- [Your goal]: Look in the material below for the line holding "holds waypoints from". Set it down exactly, with each later line up to and including the line holding "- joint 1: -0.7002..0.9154".

- [Record excerpts]:

=== Begin Enclosure ===

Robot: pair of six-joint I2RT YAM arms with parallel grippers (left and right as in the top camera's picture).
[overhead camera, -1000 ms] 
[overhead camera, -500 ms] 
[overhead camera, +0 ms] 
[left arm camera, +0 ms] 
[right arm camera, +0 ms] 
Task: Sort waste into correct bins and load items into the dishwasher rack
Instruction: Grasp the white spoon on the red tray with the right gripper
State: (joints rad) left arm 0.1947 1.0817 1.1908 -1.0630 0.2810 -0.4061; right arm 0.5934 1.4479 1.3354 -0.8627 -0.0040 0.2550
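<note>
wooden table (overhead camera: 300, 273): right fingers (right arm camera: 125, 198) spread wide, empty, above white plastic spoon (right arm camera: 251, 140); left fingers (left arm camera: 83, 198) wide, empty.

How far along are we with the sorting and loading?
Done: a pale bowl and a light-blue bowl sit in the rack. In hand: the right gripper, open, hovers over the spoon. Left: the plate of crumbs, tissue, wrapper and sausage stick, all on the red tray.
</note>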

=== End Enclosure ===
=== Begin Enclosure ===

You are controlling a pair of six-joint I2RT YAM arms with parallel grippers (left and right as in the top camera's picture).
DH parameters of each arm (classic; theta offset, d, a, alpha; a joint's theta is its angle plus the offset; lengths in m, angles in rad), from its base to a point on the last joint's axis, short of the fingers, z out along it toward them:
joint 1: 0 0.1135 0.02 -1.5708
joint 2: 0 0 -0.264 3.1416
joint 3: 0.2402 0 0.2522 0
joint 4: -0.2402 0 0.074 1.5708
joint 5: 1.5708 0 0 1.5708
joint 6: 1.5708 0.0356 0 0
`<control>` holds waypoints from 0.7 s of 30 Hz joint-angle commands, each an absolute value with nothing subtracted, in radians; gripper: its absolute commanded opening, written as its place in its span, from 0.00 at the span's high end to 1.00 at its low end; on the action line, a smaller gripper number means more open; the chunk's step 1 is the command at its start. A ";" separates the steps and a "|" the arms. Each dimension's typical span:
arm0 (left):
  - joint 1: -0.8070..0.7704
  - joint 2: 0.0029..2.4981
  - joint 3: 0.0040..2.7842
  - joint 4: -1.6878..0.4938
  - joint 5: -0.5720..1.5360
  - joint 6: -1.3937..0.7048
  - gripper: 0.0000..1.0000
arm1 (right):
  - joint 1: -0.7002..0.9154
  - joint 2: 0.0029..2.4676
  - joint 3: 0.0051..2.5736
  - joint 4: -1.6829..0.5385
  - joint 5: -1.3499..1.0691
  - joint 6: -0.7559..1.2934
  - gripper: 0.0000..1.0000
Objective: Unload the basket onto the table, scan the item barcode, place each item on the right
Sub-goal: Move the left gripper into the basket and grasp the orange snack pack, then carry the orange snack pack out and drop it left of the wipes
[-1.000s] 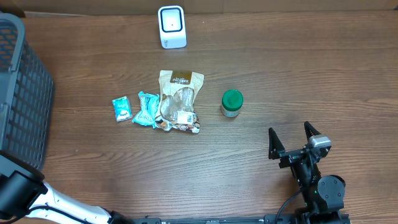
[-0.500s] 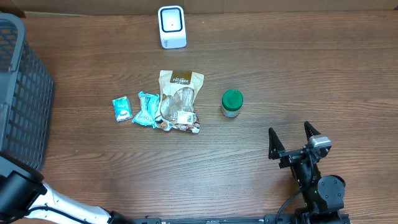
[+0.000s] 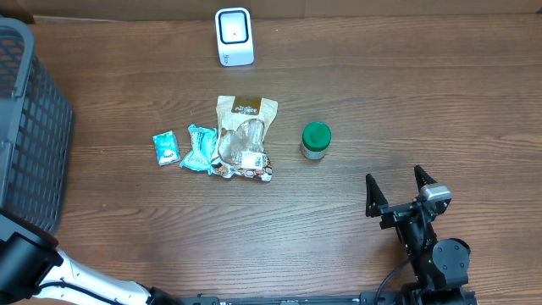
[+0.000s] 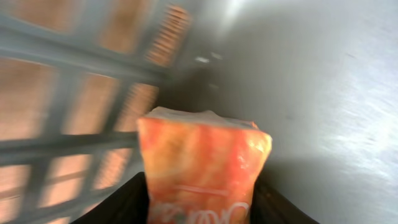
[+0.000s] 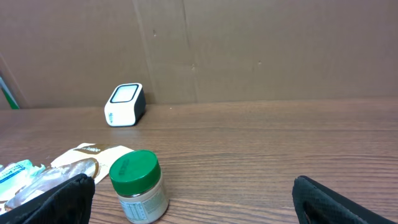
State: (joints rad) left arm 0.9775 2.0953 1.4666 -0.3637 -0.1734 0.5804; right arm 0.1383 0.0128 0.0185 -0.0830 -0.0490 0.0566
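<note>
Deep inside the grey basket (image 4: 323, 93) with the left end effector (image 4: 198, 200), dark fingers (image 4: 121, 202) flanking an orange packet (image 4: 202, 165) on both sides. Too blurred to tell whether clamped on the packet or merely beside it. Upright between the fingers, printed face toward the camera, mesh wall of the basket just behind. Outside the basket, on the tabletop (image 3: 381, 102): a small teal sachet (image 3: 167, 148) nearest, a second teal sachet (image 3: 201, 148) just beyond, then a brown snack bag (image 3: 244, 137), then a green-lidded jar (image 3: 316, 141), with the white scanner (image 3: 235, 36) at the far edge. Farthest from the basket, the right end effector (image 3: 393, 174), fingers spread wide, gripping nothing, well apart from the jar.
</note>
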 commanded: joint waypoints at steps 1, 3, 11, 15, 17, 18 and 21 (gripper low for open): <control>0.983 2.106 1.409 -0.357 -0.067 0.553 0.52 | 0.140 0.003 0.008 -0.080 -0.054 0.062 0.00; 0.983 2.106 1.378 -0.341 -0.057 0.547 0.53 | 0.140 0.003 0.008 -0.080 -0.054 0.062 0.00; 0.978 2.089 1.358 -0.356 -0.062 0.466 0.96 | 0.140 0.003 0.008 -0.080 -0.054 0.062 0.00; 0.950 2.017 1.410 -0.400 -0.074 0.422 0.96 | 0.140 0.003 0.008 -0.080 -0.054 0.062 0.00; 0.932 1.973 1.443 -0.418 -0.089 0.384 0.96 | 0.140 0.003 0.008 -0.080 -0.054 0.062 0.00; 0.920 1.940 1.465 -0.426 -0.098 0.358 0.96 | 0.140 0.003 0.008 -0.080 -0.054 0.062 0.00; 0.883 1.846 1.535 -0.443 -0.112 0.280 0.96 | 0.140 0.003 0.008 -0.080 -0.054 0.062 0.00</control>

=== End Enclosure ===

- [Solution for this task]:
`<control>` holds waypoints from 0.7 s of 30 Hz joint-angle commands, each an absolute value with nothing subtracted, in radians; gripper: its absolute commanded opening, written as its place in its span, from 0.00 at the span's high end to 1.00 at its low end; on the action line, a smaller gripper number means more open; the chunk's step 1 is the command at its start. A ";" separates the steps and a "|" the arms. Each dimension's typical span:
arm0 (left):
  - joint 1: -0.8070..0.7704
  - joint 2: 0.0029..2.4981
  - joint 3: 0.0040..2.7842
  - joint 4: -1.6878..0.4938
  - joint 5: -0.5720..1.5360
  - joint 6: -1.3937..0.7048
  - gripper: 0.0000..1.0000
arm1 (right):
  - joint 1: -0.7002..0.9154

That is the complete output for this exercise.